The aim of this competition is to support outstanding innovation projects that will impact on Southwest Wales. The pilot – South West Wales Launchpad Net Zero iX Challenges, aims to foster collaborative partnerships between a challenge holder & solution provider to deliver a project that that will accelerate the adoption of industrial circular economy, net zero or decarbonisation innovations within and across sectors for the Net Zero Industry launchpad in Southwest Wales.
The challenge holder has developed modular CO₂ capture units that can be deployed quickly and scaled horizontally across industries. The UK currently faces a declining CO₂ supply chain, due to the closure of several plants, and rising demand, especially in sectors like e-fuels, concrete, breweries, and hospitals. Existing solutions are centralized, costly, and slow to deploy, prompting the challenge holder to pursue a decentralized, scalable approach.
The Challenge
In Southwest Wales, CO₂ is a costly, unreliable input but also a locally produced by-product that is often vented, wasting value and adding avoidable emissions. Transport drives most delivered costs (87%), and long-haul logistics leave SMEs exposed to shortages and price spikes, even in sectors like brewing where sites can emit more CO₂ than they consume but cannot practically use or share it.
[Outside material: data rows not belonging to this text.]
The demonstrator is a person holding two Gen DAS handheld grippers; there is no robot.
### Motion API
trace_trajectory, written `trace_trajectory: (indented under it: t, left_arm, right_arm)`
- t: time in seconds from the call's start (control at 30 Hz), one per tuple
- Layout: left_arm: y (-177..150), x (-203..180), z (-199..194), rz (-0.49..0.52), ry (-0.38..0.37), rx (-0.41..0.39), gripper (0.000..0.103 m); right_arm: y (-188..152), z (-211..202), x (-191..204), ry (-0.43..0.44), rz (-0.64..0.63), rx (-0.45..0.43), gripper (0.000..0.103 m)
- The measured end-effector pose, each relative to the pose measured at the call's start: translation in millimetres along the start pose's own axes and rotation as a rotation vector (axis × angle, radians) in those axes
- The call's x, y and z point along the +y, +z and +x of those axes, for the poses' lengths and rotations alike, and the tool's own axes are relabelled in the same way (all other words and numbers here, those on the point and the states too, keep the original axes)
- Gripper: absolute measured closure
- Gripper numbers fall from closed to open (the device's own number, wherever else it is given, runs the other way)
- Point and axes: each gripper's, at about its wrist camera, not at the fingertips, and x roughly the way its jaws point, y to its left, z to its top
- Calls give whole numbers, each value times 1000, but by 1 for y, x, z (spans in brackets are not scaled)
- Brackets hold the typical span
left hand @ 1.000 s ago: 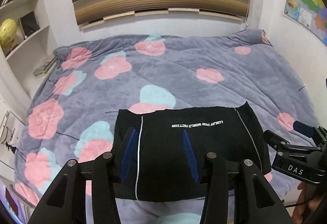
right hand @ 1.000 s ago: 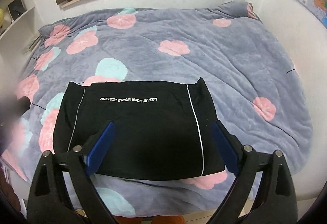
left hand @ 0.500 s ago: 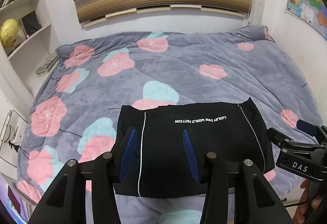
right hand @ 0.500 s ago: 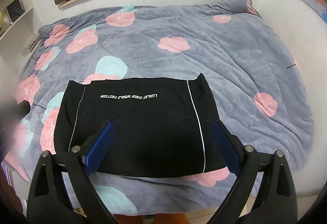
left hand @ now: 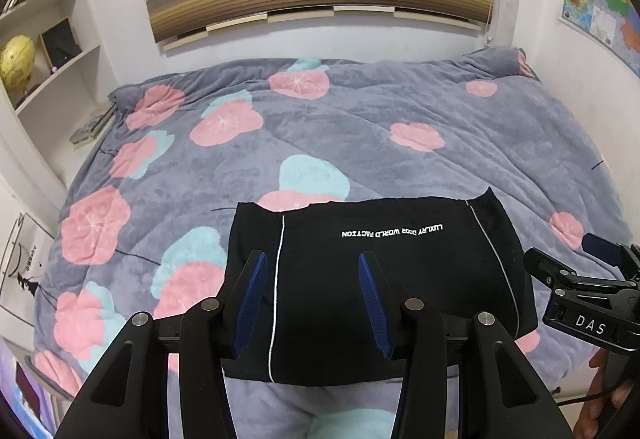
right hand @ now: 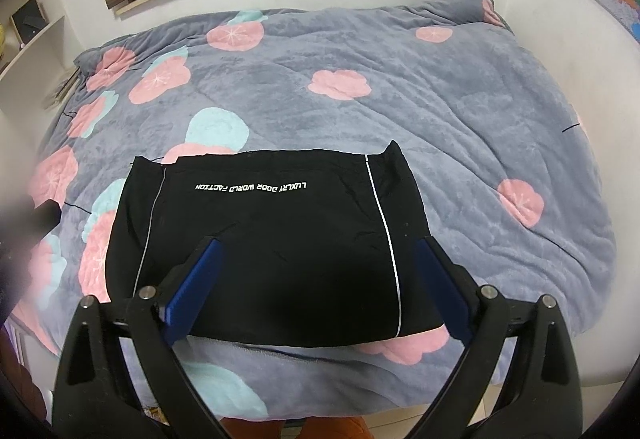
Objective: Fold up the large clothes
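A black garment (left hand: 400, 279) (right hand: 280, 239) with thin white piping and a line of white lettering lies folded into a flat rectangle near the front edge of the bed. My left gripper (left hand: 312, 267) hovers above its left part, open, with nothing between the blue pads. Over the garment's right half hangs my right gripper (right hand: 320, 251), jaws spread wide and empty. In the left wrist view the right gripper's body (left hand: 584, 295) shows at the right edge, held by a hand.
The bed carries a grey blanket (left hand: 360, 143) (right hand: 440, 87) with pink and teal flowers. White shelves (left hand: 48, 51) with books and a yellow globe stand at the left. A striped blind hangs on the far wall, a map on the right wall.
Both grippers have stayed over the folded garment. The view has shifted only slightly, with the garment sitting a little lower in the left wrist frame.
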Motion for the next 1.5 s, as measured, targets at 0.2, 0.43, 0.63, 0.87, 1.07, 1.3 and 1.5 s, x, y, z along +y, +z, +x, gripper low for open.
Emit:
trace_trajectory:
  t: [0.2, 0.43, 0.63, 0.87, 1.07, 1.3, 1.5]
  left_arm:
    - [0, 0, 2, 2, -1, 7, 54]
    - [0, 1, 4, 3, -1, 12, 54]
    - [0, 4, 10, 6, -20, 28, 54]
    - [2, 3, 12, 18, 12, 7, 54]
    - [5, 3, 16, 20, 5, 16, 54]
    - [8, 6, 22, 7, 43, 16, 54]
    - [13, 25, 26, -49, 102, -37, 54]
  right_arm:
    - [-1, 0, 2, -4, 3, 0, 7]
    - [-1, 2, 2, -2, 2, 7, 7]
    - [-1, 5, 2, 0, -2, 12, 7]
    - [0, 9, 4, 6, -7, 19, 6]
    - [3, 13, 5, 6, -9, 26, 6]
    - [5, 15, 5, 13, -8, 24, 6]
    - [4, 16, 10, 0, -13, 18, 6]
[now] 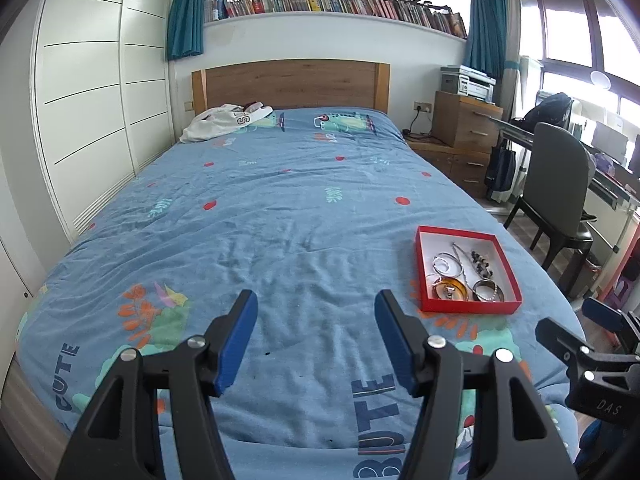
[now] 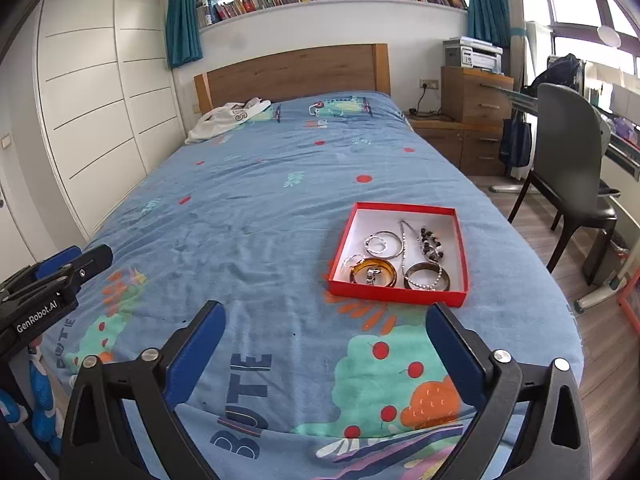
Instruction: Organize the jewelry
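A red shallow box [image 1: 419, 270] [image 2: 400, 298] with a white inside lies on the blue bedspread near the bed's right side. In it are silver bangles [image 2: 384, 244], a silver chain [image 2: 406, 240], a dark bead bracelet [image 2: 430, 244], an amber bangle [image 2: 374, 274] and a dark bangle with a bead strand [image 2: 426, 280]. My left gripper [image 1: 316, 300] is open and empty above the bed's foot, left of the box. My right gripper [image 2: 324, 312] is open and empty just in front of the box. Each gripper also shows at the edge of the other's view.
A white garment [image 1: 228, 120] lies by the wooden headboard [image 1: 292, 84]. A white wardrobe [image 1: 92, 120] stands left. At right are a dark chair [image 2: 572, 168], a desk [image 1: 616, 184] and a wooden drawer unit with a printer [image 2: 474, 56].
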`<state>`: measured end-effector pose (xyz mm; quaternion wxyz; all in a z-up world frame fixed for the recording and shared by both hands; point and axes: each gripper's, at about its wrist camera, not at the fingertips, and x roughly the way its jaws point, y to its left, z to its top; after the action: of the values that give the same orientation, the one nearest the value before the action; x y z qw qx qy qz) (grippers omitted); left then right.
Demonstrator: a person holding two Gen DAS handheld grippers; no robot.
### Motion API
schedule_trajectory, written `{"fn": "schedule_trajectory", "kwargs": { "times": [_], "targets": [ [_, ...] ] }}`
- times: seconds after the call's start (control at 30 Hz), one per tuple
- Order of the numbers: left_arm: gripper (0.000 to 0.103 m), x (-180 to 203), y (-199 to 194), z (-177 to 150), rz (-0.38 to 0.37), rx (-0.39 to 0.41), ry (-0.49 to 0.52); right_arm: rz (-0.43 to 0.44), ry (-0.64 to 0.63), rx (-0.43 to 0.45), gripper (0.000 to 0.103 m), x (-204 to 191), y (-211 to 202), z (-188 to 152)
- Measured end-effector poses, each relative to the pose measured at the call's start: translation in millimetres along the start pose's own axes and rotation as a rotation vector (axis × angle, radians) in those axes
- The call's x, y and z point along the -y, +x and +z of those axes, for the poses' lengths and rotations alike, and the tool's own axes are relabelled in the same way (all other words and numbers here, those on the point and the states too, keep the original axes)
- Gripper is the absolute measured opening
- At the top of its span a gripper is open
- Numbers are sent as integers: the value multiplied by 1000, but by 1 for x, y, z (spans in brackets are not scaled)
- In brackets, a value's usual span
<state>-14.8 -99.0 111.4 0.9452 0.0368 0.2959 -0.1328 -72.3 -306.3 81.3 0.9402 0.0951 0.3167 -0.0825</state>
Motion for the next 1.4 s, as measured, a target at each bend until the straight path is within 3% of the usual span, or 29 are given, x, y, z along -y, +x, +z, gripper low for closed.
{"fn": "schedule_trajectory", "kwargs": {
  "times": [0.53, 1.4],
  "targets": [
    [59, 1, -15, -6, 44, 41, -1, -33, 14, 11, 102, 0, -3, -15],
    [59, 0, 37, -41, 14, -99, -4, -62, -1, -56, 102, 3, 26, -39]
  ]
}}
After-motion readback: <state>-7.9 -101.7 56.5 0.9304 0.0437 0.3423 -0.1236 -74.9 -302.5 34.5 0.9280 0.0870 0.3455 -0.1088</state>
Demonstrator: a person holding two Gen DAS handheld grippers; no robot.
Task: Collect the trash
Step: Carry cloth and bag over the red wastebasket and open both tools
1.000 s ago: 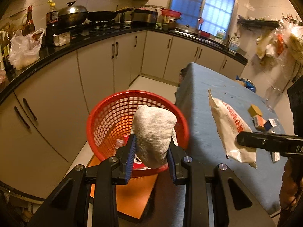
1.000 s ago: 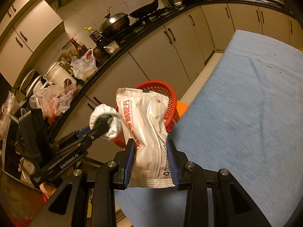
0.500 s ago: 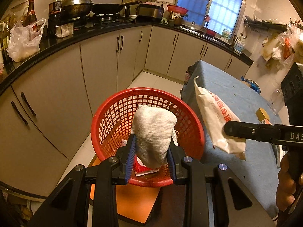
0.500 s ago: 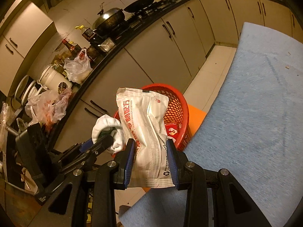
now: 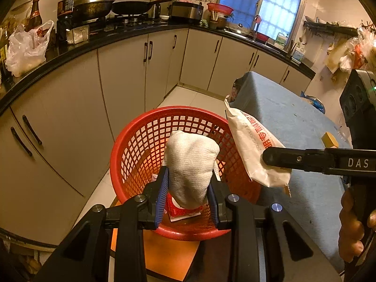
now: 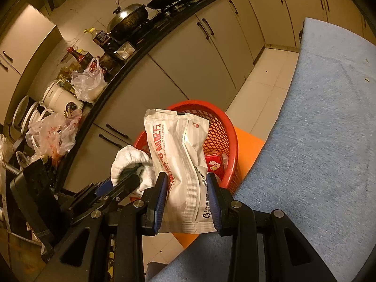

The regional challenge is to turn this fragmented landscape into dependable local CO₂ reuse loops using the challenge holder’s capture technology. The blocker is planning risk. Despite existing datasets, it is not possible to clearly identify which sites and sub-networks are most impactful, how these operate under real-world constraints such as local energy availability and variable demand, how to move CO₂ efficiently, or what evidence is sufficient to unlock Investment.
Large infrastructure rollouts move faster and cost less when decisions are based on shared, defensible, data-driven planning rather than one-off studies. The question is how to create that planning capability for Southwest Wales.
The challenge holder is seeking a geospatial planning tool for the Southwest Wales industrial cluster that decides where and how CO₂ capture units should be rolled out across the region and how CO₂ can most efficiently move between sites to local users. The intent is to use open and partner data to produce a phased, implementable rollout plan with costs, carbon impact, and an evidence pack for investment and permitting.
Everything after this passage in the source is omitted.